English | 简体中文
This is the first LLM for HEP, an offitial implemention of Xiwu(溪悟): A Basis Flexible and Learnable LLM for High Energy Physics. This model is designed to possess exceptional capabilities in common sense answering, BOSS code generation, and physical logical reasoning.
Xi(溪): stremlet → drops of water, Wu(悟): understand and gaining insight
- Xiwu, the first LLM specilized for high energy physics outperforms the foundation model in accuracy for domain-specific knowledge question answering, and exceeds GPT-4 in BOSS (BESIII Offline Software System) code
- Xiwu is a Level 2 model that can smoothly switch between foundation models such as LLaMA, Vicuna, ChatGLM and Grok-1.
- Xiwu equipped with two learning systems: The Just-In-Time Learning system based on RAG is capable of acquiring new knowledge instantly, and the On-The-Fly Traning system based on secondary pre-training and fine-tuning can be used to enhance the model's performance in specific tasks.

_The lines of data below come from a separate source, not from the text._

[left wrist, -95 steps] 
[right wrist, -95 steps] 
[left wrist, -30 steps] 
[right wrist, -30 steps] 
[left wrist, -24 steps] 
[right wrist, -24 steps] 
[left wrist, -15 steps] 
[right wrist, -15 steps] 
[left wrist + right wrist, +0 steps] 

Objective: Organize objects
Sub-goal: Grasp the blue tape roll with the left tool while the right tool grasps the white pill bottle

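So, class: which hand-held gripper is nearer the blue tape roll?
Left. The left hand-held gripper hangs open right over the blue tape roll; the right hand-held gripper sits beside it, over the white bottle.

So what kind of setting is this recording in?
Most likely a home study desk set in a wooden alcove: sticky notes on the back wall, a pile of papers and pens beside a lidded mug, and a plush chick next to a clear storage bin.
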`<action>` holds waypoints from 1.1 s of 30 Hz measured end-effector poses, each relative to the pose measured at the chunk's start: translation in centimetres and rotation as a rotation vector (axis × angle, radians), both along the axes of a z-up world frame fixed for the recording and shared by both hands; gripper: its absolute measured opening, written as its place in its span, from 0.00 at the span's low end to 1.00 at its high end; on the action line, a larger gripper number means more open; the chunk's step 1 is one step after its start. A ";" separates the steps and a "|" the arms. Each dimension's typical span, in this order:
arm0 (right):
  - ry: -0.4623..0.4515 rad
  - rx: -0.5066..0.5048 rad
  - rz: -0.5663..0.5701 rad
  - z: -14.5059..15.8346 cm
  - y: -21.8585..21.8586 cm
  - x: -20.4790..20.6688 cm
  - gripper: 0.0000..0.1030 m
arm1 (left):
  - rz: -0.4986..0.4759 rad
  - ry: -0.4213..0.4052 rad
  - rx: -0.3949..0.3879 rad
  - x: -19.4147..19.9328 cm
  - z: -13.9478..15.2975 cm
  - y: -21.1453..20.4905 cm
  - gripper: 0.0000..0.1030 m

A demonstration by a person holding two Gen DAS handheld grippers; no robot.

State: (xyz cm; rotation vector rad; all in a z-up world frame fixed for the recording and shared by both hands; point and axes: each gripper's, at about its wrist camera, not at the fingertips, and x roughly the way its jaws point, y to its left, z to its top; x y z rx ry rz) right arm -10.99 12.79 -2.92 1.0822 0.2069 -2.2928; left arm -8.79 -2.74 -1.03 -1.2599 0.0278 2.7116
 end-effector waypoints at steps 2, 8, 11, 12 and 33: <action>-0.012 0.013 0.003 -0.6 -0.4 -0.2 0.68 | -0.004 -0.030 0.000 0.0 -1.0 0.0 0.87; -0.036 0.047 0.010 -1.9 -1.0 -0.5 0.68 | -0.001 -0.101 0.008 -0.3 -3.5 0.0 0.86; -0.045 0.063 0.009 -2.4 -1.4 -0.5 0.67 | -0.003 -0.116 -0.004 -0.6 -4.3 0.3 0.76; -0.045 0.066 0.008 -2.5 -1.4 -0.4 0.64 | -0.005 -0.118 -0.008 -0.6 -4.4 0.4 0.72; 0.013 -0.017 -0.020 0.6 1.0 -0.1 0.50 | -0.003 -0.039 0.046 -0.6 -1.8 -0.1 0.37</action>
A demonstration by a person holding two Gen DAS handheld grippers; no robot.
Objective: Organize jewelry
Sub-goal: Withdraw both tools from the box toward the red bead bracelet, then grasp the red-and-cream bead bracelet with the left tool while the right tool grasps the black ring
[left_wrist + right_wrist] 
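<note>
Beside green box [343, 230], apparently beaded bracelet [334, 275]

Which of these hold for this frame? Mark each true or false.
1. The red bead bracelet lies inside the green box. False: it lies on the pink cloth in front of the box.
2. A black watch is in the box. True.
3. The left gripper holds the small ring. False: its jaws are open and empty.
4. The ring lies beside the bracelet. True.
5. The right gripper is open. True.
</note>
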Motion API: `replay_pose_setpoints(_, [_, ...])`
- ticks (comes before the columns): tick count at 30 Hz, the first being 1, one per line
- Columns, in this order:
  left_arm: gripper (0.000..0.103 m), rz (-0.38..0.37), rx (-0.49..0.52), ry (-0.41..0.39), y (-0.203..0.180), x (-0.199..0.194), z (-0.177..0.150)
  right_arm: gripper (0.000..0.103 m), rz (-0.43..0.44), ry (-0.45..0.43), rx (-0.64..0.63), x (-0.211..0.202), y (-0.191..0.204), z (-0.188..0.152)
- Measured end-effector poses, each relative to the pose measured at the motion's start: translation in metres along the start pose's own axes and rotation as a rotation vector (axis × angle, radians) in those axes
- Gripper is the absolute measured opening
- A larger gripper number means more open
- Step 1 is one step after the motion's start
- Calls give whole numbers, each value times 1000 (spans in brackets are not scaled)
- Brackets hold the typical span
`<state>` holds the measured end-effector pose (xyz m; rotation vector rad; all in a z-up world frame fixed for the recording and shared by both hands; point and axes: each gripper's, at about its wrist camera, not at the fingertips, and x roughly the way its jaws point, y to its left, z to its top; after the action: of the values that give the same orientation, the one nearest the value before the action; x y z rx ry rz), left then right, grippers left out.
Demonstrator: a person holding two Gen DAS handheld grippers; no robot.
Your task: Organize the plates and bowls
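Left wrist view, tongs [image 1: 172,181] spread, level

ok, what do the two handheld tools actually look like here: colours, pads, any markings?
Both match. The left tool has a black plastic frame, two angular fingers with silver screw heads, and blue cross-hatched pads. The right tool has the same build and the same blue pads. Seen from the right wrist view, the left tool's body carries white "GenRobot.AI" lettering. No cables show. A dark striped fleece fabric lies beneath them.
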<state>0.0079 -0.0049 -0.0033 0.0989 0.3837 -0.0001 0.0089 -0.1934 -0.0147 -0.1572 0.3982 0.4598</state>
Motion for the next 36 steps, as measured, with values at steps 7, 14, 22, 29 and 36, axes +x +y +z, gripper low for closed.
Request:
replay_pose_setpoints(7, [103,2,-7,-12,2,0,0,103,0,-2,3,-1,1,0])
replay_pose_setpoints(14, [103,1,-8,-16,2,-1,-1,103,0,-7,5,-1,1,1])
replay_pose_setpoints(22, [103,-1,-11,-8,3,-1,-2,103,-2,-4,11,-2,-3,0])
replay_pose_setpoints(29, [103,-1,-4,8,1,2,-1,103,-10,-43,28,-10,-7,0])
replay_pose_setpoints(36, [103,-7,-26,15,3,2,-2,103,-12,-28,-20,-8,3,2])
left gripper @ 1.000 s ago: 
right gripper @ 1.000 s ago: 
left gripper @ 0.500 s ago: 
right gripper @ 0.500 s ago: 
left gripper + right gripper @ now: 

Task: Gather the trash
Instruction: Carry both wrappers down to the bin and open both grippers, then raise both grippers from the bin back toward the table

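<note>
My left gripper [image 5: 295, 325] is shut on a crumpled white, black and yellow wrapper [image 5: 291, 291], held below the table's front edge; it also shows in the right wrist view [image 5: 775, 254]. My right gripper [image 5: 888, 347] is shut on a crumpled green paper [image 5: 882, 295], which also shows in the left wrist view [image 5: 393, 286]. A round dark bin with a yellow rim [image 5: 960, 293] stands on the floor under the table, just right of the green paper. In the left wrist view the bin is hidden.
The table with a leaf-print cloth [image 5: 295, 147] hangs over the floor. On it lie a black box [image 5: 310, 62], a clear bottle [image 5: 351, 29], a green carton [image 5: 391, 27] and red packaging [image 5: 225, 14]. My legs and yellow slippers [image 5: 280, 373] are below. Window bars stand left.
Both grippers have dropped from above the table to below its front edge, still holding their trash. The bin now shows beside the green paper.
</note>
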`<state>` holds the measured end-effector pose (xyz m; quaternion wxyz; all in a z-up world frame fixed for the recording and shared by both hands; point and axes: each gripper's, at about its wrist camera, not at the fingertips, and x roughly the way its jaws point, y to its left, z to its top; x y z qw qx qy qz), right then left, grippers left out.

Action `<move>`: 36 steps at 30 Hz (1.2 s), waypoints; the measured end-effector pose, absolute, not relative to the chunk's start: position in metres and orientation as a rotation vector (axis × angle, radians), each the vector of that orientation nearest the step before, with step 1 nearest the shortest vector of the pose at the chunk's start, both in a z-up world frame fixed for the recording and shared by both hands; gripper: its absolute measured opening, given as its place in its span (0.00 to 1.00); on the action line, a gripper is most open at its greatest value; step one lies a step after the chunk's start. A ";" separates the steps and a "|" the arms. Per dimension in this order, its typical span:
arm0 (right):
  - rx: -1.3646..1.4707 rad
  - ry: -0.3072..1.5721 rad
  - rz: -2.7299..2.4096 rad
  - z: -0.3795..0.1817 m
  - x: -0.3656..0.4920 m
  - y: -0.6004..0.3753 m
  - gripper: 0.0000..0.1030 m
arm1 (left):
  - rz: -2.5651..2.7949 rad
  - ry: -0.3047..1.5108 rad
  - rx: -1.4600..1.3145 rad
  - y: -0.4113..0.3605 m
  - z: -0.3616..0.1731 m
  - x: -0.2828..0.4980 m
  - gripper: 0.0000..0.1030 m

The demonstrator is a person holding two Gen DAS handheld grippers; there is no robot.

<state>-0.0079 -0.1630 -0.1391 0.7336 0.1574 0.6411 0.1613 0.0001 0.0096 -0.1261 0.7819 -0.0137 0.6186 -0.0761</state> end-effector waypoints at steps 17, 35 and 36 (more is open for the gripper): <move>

pip install -r requirements.txt
You can see the basic configurations in the configs.py and constant.py files.
By default, the model weights will be stored in the /data/<USERNAME>/weights
directory, you set the PRETRAINED_WEIGHTS_DIR
cont in the constant.py file or the PRETRAINED_WEIGHTS_DIR
environment variable to change the default directory.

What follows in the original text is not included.